>>>

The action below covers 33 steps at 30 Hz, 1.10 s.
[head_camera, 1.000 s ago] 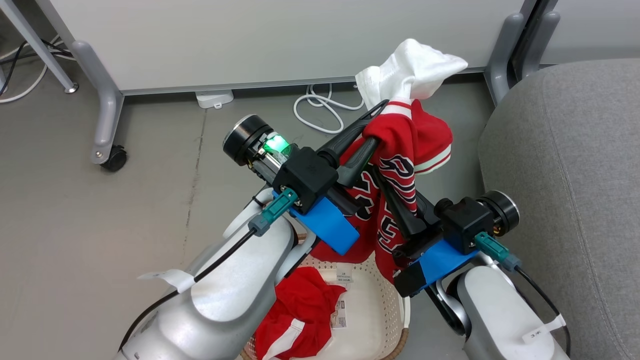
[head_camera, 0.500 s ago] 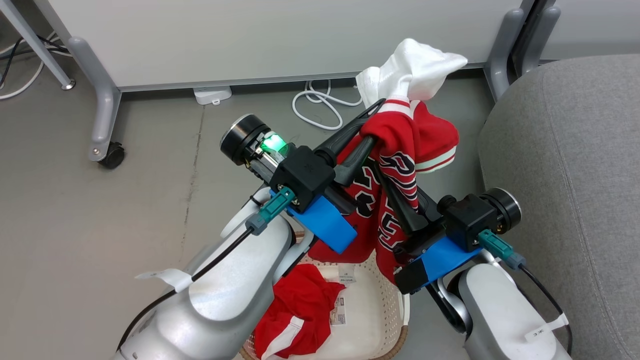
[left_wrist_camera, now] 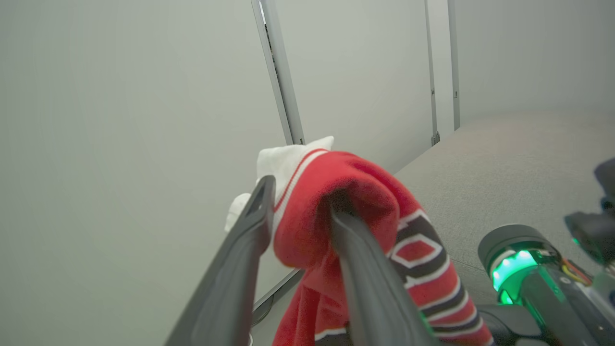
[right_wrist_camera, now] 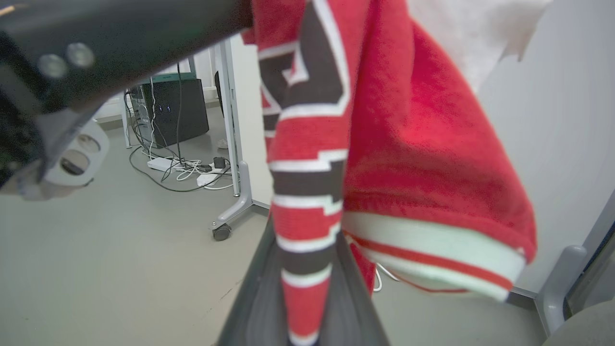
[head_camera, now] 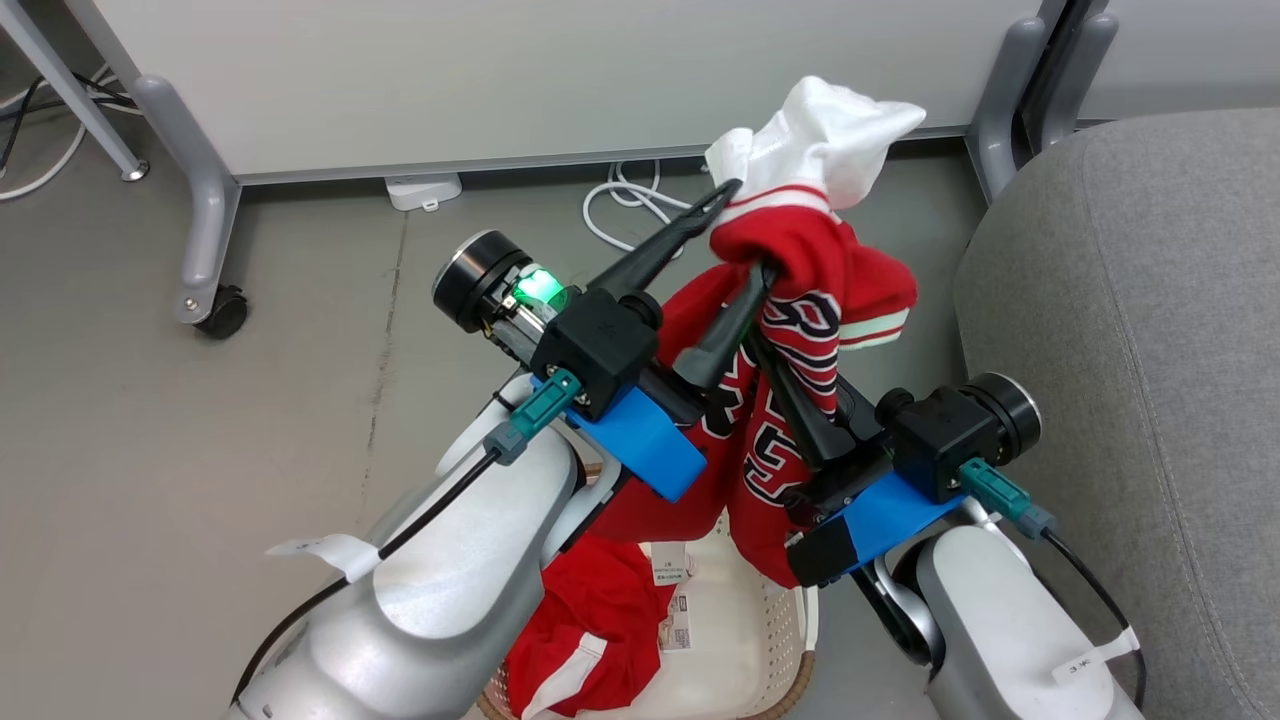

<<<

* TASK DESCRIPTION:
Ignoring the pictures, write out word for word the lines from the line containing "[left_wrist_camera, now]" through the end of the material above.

* RESULT:
[left_wrist_camera, now] 
[right_wrist_camera, now] 
[head_camera, now] 

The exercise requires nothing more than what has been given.